The Party's Over
Salary cap realities could bring Dallas back down to earth
Greene's ill-timed brag
Walsh's tough task
While Reba McEntire and her-band entertained the 2,500 guests at the Cowboys' victory party on Sunday night, Dallas vice president Stephen Jones took time from the celebrating to ponder the Cowboys' future. As Dallas's salary capologist, Jones is the guy responsible for having signed all but two of the Cowboys' stars—Super Bowl MVP cornerback Larry Brown and safety Darren Woodson—to long-term deals.
But Jones, 31, is also the son of Dallas owner Jerry Jones, and sometimes that's the hardest part of his job. One night last September when Stephen and Jerry were negotiating with Deion Sanders's agent, Eugene Parker, Stephen wanted to pop his father in the jaw. Stephen had carefully planned the Cowboys' salary structure to ensure long-term success, and Jerry wanted to give Sanders a potentially cap-wrecking $13 million bonus. The Joneses were in one room of a suite in the Mansion at Turtle Creek in Dallas, heatedly discussing their options, while Parker was on the phone with his client in another room. When Jerry decided to pay Sanders the enormous bonus, he started walking toward Parker's room. Stephen, however, blocked his path and balled up his fists.

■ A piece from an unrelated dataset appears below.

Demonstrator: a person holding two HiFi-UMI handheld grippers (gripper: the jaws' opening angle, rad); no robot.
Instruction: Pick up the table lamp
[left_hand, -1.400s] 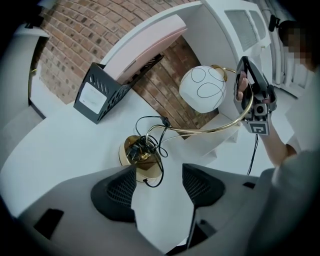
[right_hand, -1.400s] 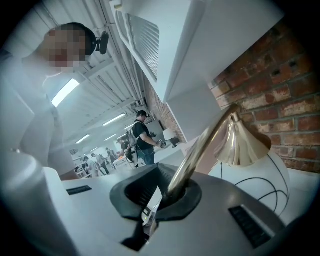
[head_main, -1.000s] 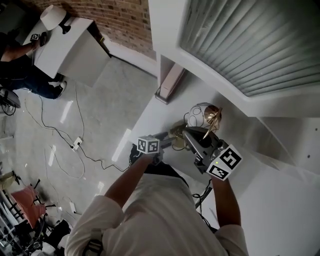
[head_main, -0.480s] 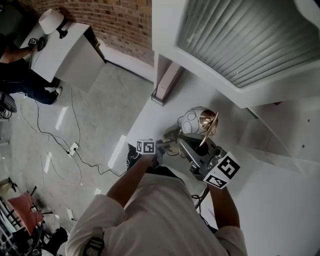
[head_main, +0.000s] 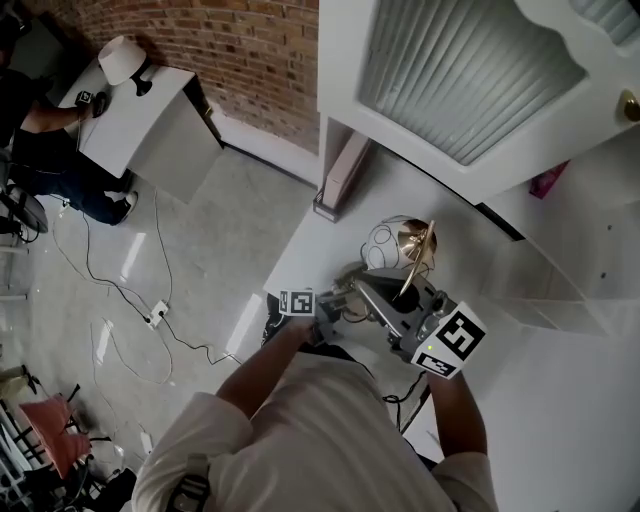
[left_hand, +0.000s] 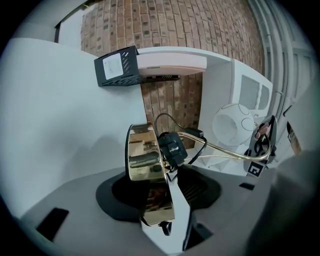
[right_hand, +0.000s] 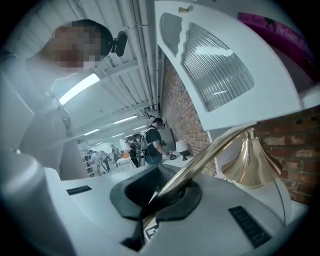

"Stephen," Jerry said incredulously, "what are you going to do, hit me?"
"I'm thinking about it!" Stephen said.
"Get out of the way," Jerry said. "I'm going to make the deal."
The rest is history: Sanders signed a seven-year, $35 million contract (including that $13 million up front), the Cowboys went on to win their third Super Bowl in four years, and Stephen laughed about the incident on Sunday night. "Hey, it paid off," he said. "We won. When you're in position to win, you have to do everything you can to try to get there, which is what we did."
The party won't last for the Joneses and the Cowboys, because numbers don't lie. In 1996 Dallas has 36 players under contract at a total outlay of $40 million, roughly $2 million under the estimate for next season's salary cap. Every offensive starter is signed, though the Cowboys will likely reward running back Emmitt Smith and quarterback Troy Aikman by extending their contracts. Look for Dallas to offer Smith and Aikman big signing bonuses, which would give the Cowboys some cap relief in the short run because bonuses are prorated over the life of the contract. However, giving so many players large signing bonuses will eventually wreak havoc on the Cowboys' salary cap in future years.
In fact, the defense could be razed soon. Doubtful to return next season because Dallas won't have room under the cap to re-sign them to handsome raises are Brown, Woodson, linebackers Dixon Edwards and Robert Jones, safety Brock Marion and defensive tackle Russell Maryland. And Brown's price tag jumped even higher with his two-interception performance against the Steelers.